The "Charmed" actress, who was a vocal advocate against the Supreme Court nomination of Justice Brett Kavanaugh after he was accused of sexual misconduct, dismissed those calling her "hypocritical" by what Cohen called "Bernie Bros," a term she agreed with.
"We're destroying lives if we publicly don't go through the right steps in order to find out if an accusation is credible or not," Milano added.
McGowan, a victim of disgraced film mogul and convicted sexual predator Harvey Weinstein, blasted Milano for her inconsistent advocacy.

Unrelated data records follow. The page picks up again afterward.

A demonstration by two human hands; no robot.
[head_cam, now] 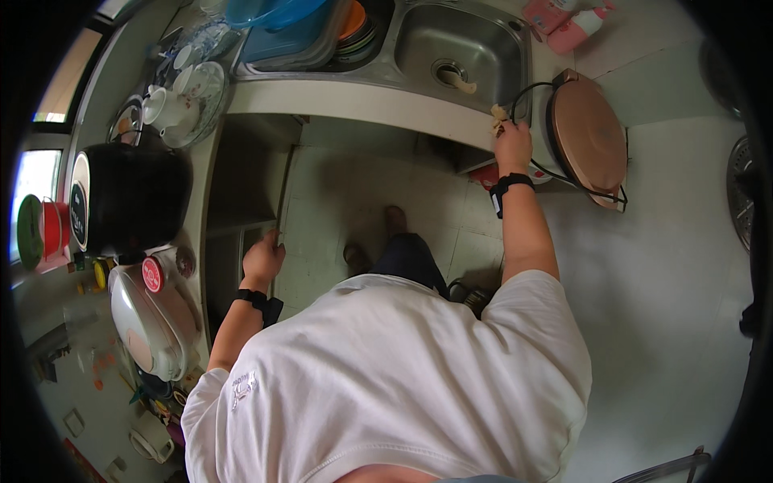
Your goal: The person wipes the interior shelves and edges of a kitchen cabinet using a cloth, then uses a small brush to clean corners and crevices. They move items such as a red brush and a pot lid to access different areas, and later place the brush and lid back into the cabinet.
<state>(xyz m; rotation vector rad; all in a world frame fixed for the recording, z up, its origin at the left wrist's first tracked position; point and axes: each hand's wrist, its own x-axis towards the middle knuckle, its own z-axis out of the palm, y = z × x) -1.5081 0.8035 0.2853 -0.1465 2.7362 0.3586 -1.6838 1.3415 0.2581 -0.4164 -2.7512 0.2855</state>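
Observation:
My right hand (514,143) is at the front edge of the counter by the sink (483,36), its fingers closed on a crumpled pale-yellow thing (499,113). What that thing is cannot be made out. Inside the sink, a beige curved piece (462,82) lies across the drain. My left hand (264,259) hangs low at the left, beside the edge of an open cabinet (241,175). Its fingers are partly curled, and nothing shows in them. Both wrists wear black bands.
A copper-coloured electric griddle (589,136) with a black cord stands right of the sink. Pink pump bottles (577,30) are behind it. Stacked plates (353,33) and plastic tubs (290,36) fill the left basin. A teapot (169,111), black appliance (133,199) and rice cooker (151,326) line the left counter.

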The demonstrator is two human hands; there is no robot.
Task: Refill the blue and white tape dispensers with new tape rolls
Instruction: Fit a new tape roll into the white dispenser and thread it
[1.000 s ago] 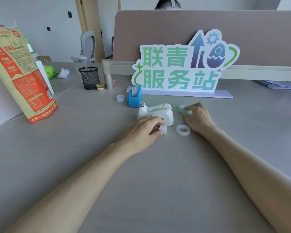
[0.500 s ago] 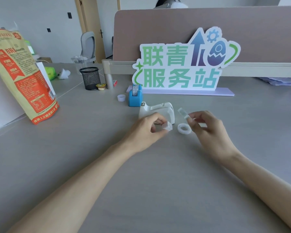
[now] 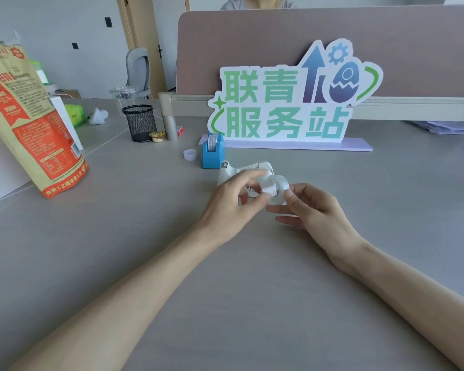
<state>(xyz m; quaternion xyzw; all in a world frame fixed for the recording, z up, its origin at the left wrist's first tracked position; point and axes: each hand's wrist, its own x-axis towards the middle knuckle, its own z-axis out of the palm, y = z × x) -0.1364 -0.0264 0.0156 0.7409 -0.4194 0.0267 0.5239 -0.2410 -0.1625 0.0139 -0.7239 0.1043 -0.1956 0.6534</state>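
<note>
Head view looks down on a wide grey bench with a matte, bare top and a seam line running back on its left part. Both forearms reach in from the bottom edge. The left hand pinches a small white core between thumb and fingers; the right hand pinches a clear tape roll at its rim, and core and roll meet above the bench, just in front of the white dispenser. The blue dispenser stands just behind and to the left of it, with a roll already seated. A small cap sits beside it on the left.

Farther back a cut-out sign with green characters stands on a lilac base, against a brown-pink divider. Left of it are a mesh cup, a small yellow-lidded tub and a grey post. A tall orange and tan bag stands at the left edge. Beyond are a grey chair, a wooden door frame and pale walls. Papers lie at the far right.
</note>
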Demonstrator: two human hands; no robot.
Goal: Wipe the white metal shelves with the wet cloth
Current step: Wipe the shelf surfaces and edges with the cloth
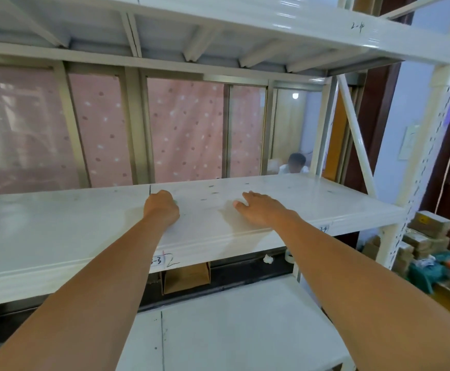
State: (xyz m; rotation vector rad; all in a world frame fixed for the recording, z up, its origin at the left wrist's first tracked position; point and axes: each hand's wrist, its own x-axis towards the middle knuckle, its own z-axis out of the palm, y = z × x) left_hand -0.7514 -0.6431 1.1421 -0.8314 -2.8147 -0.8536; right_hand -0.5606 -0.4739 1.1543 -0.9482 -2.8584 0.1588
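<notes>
**Work surface.** The middle shelf (58, 236) is the tier in hand. It is a white metal deck at chest height, and both of your forearms reach across its front lip. Dark specks (211, 186) lie along its back half, past your fingertips, so by this view that strip is not yet wiped.

**Wet cloth.** The wet cloth is not plainly visible. If it is present, it is under your left hand (161, 208).

**Left hand.** It rests knuckles-up on the deck beside the panel seam (150, 188), with the fingers curled under. You cannot tell from this view whether they are clamped on the cloth or on nothing.

**Right hand.** Your right hand (261, 210) lies flat on the deck with the fingers straight and spread, holding nothing. This placement probably braces you while the other arm reaches deep.

**Surroundings.**
- The upper shelf (272, 20) hangs close overhead and limits how high you can lift your elbows.
- The lower shelf (232, 317) juts out beneath your arms.
- A cardboard box (186, 277) sits between the two lower tiers.
- More stacked boxes (427, 231) stand on the floor to the right of the upright post (432, 129).
</notes>
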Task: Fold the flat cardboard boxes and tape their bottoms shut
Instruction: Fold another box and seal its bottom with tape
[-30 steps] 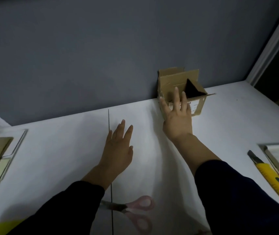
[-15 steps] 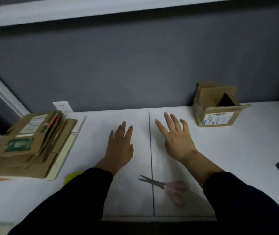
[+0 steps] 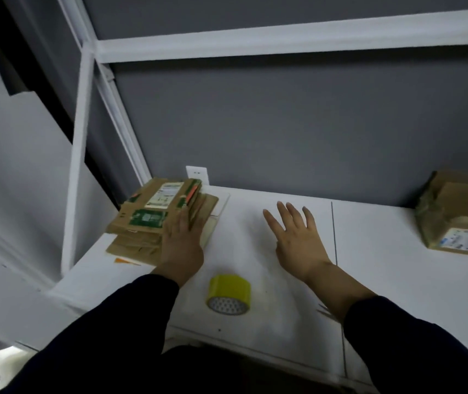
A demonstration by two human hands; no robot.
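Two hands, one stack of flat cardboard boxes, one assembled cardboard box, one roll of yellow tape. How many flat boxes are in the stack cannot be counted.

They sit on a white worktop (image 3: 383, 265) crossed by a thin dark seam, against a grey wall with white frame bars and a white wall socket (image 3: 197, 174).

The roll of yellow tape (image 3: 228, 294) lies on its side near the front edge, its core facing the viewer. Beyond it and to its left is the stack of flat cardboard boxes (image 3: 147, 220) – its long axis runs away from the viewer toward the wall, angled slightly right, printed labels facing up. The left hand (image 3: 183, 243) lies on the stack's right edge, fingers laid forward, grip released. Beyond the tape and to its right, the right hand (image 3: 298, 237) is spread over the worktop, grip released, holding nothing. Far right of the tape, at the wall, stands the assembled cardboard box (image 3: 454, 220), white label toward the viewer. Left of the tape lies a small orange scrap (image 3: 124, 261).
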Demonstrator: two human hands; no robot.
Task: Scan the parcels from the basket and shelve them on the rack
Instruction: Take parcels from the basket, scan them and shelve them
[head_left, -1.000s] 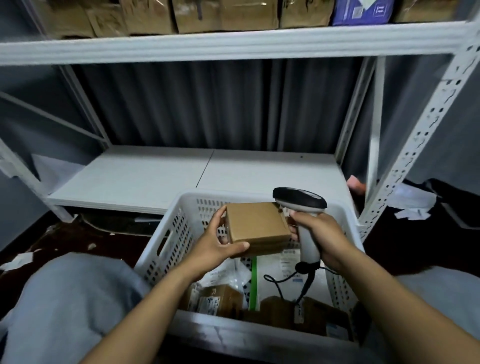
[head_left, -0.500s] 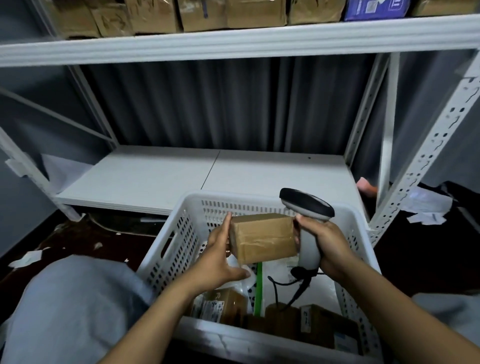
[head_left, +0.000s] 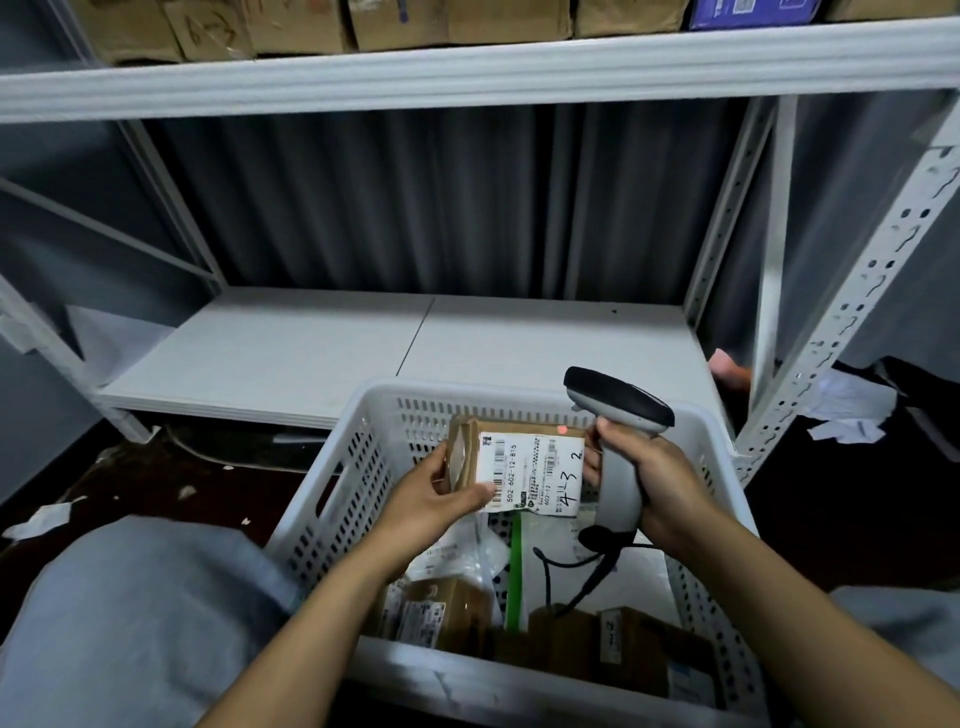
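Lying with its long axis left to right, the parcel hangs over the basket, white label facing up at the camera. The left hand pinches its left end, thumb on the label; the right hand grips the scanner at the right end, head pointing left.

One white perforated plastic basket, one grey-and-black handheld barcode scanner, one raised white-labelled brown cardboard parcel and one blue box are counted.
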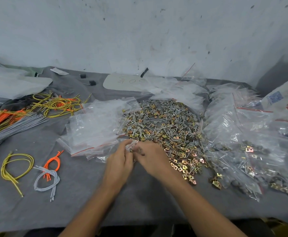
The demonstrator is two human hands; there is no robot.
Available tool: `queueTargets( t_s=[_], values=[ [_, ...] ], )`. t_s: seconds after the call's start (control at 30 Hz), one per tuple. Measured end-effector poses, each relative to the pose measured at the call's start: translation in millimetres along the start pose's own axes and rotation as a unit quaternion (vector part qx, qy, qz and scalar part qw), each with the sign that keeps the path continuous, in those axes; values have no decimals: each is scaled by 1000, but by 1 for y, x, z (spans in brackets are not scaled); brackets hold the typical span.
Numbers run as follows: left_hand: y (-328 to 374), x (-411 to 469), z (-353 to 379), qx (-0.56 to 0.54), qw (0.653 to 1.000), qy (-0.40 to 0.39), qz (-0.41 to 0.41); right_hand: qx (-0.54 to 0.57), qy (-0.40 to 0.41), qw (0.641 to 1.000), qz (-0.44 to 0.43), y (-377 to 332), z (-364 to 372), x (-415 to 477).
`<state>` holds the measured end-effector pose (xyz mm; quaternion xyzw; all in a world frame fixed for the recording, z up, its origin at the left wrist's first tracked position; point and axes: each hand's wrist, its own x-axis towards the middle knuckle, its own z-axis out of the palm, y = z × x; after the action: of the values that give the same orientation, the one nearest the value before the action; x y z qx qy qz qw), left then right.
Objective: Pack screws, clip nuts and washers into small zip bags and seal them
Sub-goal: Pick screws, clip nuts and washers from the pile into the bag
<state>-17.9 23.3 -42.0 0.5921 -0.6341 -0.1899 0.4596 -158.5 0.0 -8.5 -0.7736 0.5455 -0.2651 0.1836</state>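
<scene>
- Both pinch one bag (131, 145): our left hand (121, 161) and right hand (152, 157), fingers curled.
- Hardware pile (165, 127) lies just beyond, empty bags (97, 127) left of it.

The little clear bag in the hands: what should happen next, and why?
Probably pinch along the top of the small clear plastic zip bag to press it shut. The left hand and right hand both pinch it beside the pile of silver screws, gold clip nuts and grey washers, and dark bits seem to sit inside, though it is blurred.
</scene>
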Motion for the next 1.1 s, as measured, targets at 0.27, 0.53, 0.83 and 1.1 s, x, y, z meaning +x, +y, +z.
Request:
queueTargets(
  t_s=[0.27, 0.53, 0.83, 1.1],
  values=[
    [-4, 2, 1, -29, 999, 23, -1, -85, -5, 995, -54, -2, 11, 6],
    [-4, 1, 2, -43, 999, 1, -12, -54, 41, 998, 17, 52, -56, -18],
    [-8, 2, 4, -35, 999, 5, -9, -200, -56, 974, 95, 91, -80, -19],
    [-11, 1, 5, -32, 999, -4, -6, -171, -5, 982, 84, 89, -77, -20]
  ],
)
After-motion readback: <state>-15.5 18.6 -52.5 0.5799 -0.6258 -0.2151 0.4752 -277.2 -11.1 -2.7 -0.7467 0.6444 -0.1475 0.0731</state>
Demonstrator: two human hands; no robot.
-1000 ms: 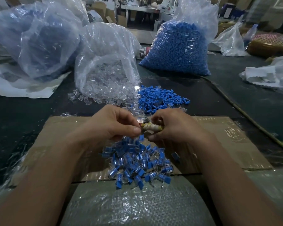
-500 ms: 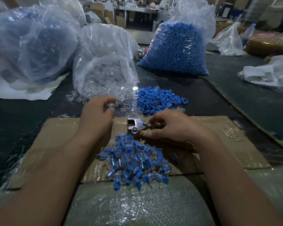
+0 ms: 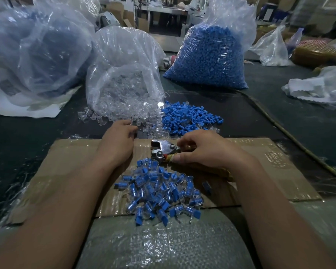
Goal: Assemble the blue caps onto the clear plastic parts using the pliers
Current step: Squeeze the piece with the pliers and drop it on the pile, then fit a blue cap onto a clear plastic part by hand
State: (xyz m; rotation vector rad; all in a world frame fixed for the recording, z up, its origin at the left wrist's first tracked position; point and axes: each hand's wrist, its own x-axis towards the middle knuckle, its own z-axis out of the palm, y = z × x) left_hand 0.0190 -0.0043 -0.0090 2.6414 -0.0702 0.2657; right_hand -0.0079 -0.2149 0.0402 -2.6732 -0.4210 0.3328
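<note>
Over the brown cardboard sheet [image 3: 270, 171], right grip [image 3: 208, 150] grasps one silver pliers [image 3: 163, 150]; left grip [image 3: 116, 140] touches clear plastic parts [image 3: 102, 120] beyond, hold unclear.

Factory workshop: a bulk sack of blue caps [image 3: 208, 55] and a sack of clear parts [image 3: 124, 88] beyond the right grip [image 3: 202, 150], cartons [image 3: 115, 10] behind.

Dim light falls on a dark work surface [image 3: 291, 113], with a pale table [image 3: 159, 9] and cardboard boxes [image 3: 115, 11] crowded, blurred, at the far back.
</note>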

"You are a fraud," McGowan reacted. "This is about holding the media accountable. You go after Trump & Kavanaugh saying Believe Victims, you are a lie. You have always been a lie. The corrupt DNC is in on the smear job of Tara Reade, so are you. SHAME."
Milano has repeatedly attempted to defend her support for accused sexual predator Joe Biden.
However, it appears that social media users and even her "friends" in Hollywood are beginning to grow tired of Milano's antics.
If McGowen's comments are any indication, the backlash against Milano appears to be growing.
Perhaps instead of bashing a president trying to protect the nation in times of crisis, Milano should evaluate her own priorities and philosophies.